The results of the FEMTELLE uPA/PAI-1 assay are reported as absolute protein concentrations of uPA and PAI-1 in the patient’s tumour tissue. The uPA and PAI-1 values refer to the respective total protein concentrations {16}. The results help to identify those node-negative patients who have a low risk of disease recurrence and those patients who have a high risk of disease recurrence after surgery.

Cut off values are:

• uPA = 3 ng/mg total protein
• PAI-1 = 14 ng/mg total protein

Patients with low uPA and low PAI-1 values (below the cut off) are predicted to have a low risk of disease recurrence. The risk value, intended as percentage of recurrence within a timeframe without further adjuvant therapy, is not stated. Patients with high uPA and/or high PAI-1 values (above the cut off) are predicted to have an increased risk of disease recurrence {20}. The risk value, intended as percentage of recurrence within a timeframe without further adjuvant therapy, is not stated.

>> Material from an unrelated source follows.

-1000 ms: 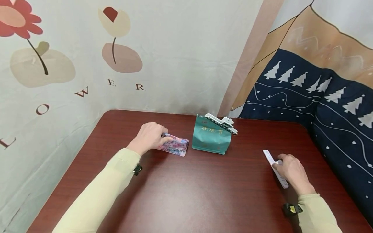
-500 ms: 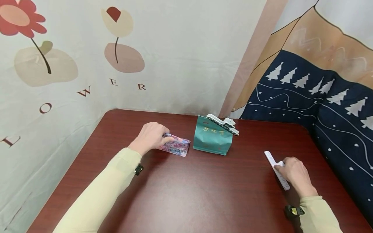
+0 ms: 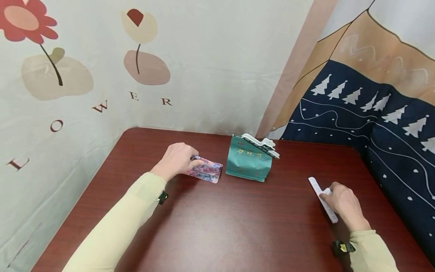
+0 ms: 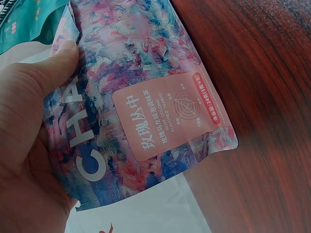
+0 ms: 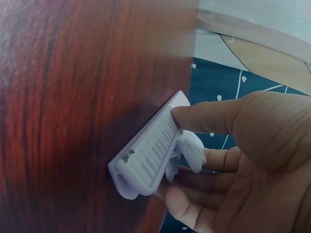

The results of the MammaPrint test are used for risk-group assignment on the basis of a dichotomised value only (i.e., high or low risk). A tumour is defined as having a low-risk gene signature if the cosine correlation coefficient for the expression of the 70-gene profile in that tumour with the previously established classifier is above 0.4, which is the cut-off point used in the original study by van’t Veer {9} {21}. A “low risk” result means that a patient has a 10% chance that her cancer will recur within 10 years without additional adjuvant treatment, either hormonal therapy or chemotherapy. A “high risk” result means that a patient has a 29% chance that her cancer will recur within 10 years without any additional adjuvant treatment, either hormonal therapy or chemotherapy {9}.

The results of the Oncotype DX are used to calculate the 10-year risk of distant recurrence as a continuous function of the RS. Three risk groups have been defined: low risk (RS ≤17), intermediate risk (18 ≤RS ≤30), and high risk (RS ≥ 31) {9}.